Le casse-tête de la reprise dans les transports publics

Comment assurer la reprise du trafic à la fin du déconfinement ? C’est le casse-tête général pour la SNCF, RATP, Keolis et autre Transdev qui doivent présenter leurs scenarios à Matignon d’ici la fin du mois. En Ile-de-France, région la plus dense avec 5 millions de voyageurs quotidiens dans les transports publics habituellement -mais  500.000 aujourd’hui- sa présidente Valérie Pécresse, également en charge d’IDF Mobilités, plaide pour le port du masque obligatoire et la poursuite du télétravail.

Tout le monde a fait ses calculs : maintenir un écart d’un mètre entre chaque voyageur est irréalisable aux heures de pointe. Notamment à la RATP : si l’exploitant des bus et des métros parisiens doit assurer 50% de son offre de transport (contre 30% aujourd’hui) en appliquant les règles de distances sanitaires, elle ne pourra transporter que 10% à 20% de voyageurs. Et encore faut-il s’assurer que l’ex-régie du métro parisien puisse avoir le nombre d’agents de conduite suffisant. Pour l’heure, l’entreprise publique tourne avec seulement 10.000 salariés sur 45.000.

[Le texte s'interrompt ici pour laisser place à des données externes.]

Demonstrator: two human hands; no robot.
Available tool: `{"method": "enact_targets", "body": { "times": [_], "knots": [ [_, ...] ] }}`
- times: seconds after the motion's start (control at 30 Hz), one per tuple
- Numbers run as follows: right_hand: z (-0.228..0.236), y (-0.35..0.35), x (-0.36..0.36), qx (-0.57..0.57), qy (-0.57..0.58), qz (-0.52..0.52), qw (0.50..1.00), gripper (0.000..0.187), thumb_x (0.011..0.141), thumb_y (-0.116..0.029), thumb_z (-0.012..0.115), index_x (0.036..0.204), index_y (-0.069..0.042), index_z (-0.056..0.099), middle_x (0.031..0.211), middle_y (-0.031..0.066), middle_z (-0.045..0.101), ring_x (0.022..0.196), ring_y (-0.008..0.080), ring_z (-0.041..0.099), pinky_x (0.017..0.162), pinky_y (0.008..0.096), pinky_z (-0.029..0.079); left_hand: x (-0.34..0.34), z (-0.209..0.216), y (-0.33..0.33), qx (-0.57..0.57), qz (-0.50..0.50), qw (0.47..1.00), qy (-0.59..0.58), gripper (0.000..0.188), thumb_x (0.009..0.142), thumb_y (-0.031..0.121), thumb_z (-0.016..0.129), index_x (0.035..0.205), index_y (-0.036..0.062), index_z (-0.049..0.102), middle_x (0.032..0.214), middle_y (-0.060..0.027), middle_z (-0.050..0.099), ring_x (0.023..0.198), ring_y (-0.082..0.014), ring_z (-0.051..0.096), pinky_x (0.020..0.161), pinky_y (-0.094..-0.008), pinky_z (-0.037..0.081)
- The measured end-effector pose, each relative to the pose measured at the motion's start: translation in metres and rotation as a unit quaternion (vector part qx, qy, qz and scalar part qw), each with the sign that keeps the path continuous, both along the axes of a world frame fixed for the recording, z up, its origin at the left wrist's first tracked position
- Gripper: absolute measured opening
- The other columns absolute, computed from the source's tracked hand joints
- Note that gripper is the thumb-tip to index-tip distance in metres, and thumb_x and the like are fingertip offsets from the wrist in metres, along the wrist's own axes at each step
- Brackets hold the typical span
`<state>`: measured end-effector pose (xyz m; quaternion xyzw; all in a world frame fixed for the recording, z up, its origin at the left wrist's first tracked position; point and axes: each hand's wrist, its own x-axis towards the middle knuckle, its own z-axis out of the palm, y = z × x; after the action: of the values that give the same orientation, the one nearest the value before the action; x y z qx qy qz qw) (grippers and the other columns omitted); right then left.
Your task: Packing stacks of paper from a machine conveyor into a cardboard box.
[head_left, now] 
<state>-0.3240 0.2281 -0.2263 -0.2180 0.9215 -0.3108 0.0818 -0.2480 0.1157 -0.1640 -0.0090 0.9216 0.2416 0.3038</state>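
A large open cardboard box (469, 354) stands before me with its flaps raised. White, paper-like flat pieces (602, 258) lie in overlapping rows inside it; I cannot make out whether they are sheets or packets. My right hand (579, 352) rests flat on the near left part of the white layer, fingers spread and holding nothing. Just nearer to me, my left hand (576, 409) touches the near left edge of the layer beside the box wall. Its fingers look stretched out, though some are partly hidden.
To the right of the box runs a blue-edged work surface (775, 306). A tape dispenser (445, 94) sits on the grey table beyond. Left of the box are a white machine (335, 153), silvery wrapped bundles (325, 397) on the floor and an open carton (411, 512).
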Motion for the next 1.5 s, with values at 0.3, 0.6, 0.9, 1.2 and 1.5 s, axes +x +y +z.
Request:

Dans ce contexte, une idée poussée par la SNCF depuis des années revient en force : décaler les horaires de travail des salariés. « Jusqu’ici, cela avait eu un succès plutôt mitigé, observe Arnaud Aymé, du cabinet Sia Partners, mais désormais les entreprises ont intérêt à ce que les salariés soient rassurés en prenant les transports en commun ». Selon le consultant, l’étalement du pic du trafic entre 8h et 10h du matin (contre 8h30-9H30), permettrait d’atteindre 30% d’usagers en moins dans les trains.

Distanciation sociale « compliquée » également dans les TGV

En revanche, il sera « compliqué » de pratiquer la distanciation sociale dans les TGV, Thalys ou Eurostar, prévient Jean-Pierre Farandou, le PDG de la SNCF, qui espère arriver à 100% de TGV sur les rails au début de l’été et 50% en juin. Seul le « port du masque obligatoire » permettrait d’éviter le rationnement des sièges, a-t-il expliqué au Sénat le 15 avril. Garantir un espacement supérieur à un mètre, impliquerait de réduire au quart la capacité d’une rame, or les trains à grande vitesse ne sont rentables qu’au delà de 60% de taux de remplissage.

Des exemples pourraient être pris à l’étranger. En Corée du Sud, notamment, où la compagnie Korail maximise le nombre de personnes aux fenêtres et le nombre de banquettes doubles avec un seul siège réservé. Du gel hydroalcoolique est également offert dans les gares. La maire de Paris, Anne Hidalgo, veut installer des réceptacles de gels dans les trams et les abribus de la ville et devant les stations de métro. « Mais, la SNCF et la RATP n’y sont pas très favorables, glisse-t-on à la Région Ile-de-France, car cela risque de créer des attroupements et créer des nids à virus ». La RATP pourrait sinon s’inspirer de la ville de Shenzhen, en Chine, où des marquages au sol dans les bus, remplis seulement à 50%, aident à respecter les distances.

Des robots pour nettoyer les trains

Le nettoyage du matériel roulant reste crucial pour rassurer les voyageurs. En Espagne, TMB a recours à la projection d’ozone pour assainir ses bus. A Séoul, les équipes de nettoyage du métro ont été augmentées de 20% pour assurer la désinfection des rames et des tourniquets, tandis qu’à Hong Kong, ce sont des robots, contrôlables à distance, qui désinfectent en quatre heures un train de huit voitures, détaille le cabinet Sia Partners, dans une note sur le sujet.

En France, les entreprises ont également pris des mesures. SNCF Transilien met ainsi en place du nettoyage systématique chaque jour de ses trains, tandis que la RATP a doublé la fréquence du nettoyage avec 1.300 agents mobilisés par jour.

Le recours à la voiture individuelle

L’enjeu du retour à la confiance des voyageurs est immense pour les entreprises de transports et les pouvoirs publics. « Si la voiture individuelle est la grande gagnante, c’est que nous avons raté quelque chose », prévient Jean-Pierre Farandou, alors que des embouteillages monstres ont paralysé les rues à Pékin et à Wuhan au lendemain du déconfinement.

Afin d’éviter cela, la Fédération nationale des associations d’usagers (Fnaut) préconise « une hausse des taxes sur le carburant que facilitera la forte baisse du prix du pétrole. Les bénéfices de cette baisse doivent être partagés entre automobilistes et usagers des transports publics », précise l’association dans un communiqué. Pas sûr que le gouvernement osera suivre cette recommandation.